Mantiveram, porém, ainda um resto de coragem, tardia, sim, mas verdadeira. Arimatéia pede a Pilatos o corpo de Jesus (Jo 19, 38). Ainda que tarde demais, é sua confissão pública de que Jesus não era um criminoso, que ele não poderia ser colocado, como todos os crucificados, na vala comum dos delinquentes.

 

Ambos, Arimatéia e Nicodemos, guardaram ao menos um resto de dignidade e delicadeza, no caos de impiedade daquela macabra sexta feira, recolhendo os restos daquele que eles, veladamente, admiravam. Um gesto, que, em silenciosa linguagem, afirma que também a destruição tem que ter um limite e mesmo os expulsos da comunidade humana devem ser tratados com um mínimo de humanidade.

 

Aqui termina a história de Jesus.
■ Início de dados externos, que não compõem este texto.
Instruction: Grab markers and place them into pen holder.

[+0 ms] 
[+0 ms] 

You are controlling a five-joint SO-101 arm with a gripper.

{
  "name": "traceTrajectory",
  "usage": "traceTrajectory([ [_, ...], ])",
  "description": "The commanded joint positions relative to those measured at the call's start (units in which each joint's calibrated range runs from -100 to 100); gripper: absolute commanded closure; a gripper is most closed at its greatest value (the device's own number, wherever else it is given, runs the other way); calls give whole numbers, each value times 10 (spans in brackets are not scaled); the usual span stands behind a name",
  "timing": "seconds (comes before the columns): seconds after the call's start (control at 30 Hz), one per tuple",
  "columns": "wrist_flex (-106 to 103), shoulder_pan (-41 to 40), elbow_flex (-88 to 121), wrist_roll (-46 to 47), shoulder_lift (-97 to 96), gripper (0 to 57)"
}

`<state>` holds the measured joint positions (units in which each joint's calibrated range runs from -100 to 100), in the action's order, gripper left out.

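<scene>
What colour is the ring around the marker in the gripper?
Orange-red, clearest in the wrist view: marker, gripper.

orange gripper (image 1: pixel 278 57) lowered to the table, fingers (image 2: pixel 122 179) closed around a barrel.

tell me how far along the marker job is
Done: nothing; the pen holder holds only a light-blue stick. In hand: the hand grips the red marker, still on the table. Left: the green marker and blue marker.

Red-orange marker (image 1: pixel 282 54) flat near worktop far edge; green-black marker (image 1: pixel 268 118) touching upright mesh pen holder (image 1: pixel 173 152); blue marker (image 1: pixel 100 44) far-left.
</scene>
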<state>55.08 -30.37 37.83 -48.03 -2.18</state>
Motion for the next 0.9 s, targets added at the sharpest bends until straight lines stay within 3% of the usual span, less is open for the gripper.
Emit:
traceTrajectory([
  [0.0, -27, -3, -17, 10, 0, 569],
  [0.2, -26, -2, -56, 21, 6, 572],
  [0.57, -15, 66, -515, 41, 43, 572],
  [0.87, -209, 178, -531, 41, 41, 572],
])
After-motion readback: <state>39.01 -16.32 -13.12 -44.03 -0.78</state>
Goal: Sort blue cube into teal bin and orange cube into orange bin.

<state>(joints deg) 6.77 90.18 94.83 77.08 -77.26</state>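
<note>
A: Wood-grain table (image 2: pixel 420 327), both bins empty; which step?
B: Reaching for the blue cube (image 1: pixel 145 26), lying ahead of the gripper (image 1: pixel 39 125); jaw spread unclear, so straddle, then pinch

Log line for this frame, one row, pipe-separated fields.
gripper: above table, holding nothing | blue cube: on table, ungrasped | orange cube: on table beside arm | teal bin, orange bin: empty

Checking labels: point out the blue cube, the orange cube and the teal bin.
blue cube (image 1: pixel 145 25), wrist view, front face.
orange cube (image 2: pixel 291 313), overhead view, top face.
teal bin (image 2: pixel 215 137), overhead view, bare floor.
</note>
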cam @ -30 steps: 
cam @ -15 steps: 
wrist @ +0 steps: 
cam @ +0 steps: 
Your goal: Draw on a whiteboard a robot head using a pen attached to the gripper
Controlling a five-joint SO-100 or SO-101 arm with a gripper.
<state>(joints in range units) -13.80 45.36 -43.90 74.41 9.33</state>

Uma vida curta, repleta de beleza, graça, vicissitudes e tribulações: na tumba de José de Arimateia, o lugar entre a culpa e o arrependimento.

Por conclusão

 

Essa foi a rede tecida de medos, inseguranças, indecisões, fragilidades, equilibrística, cinismo e impiedade que, pesada como chumbo, caiu sobre o Profeta de Nazaré. Tinha razão Platão, ao dizer: Um homem justo e bom é insuportável para todos os que não conseguem se decidir pelo bem… e todos o odiarão mortalmente.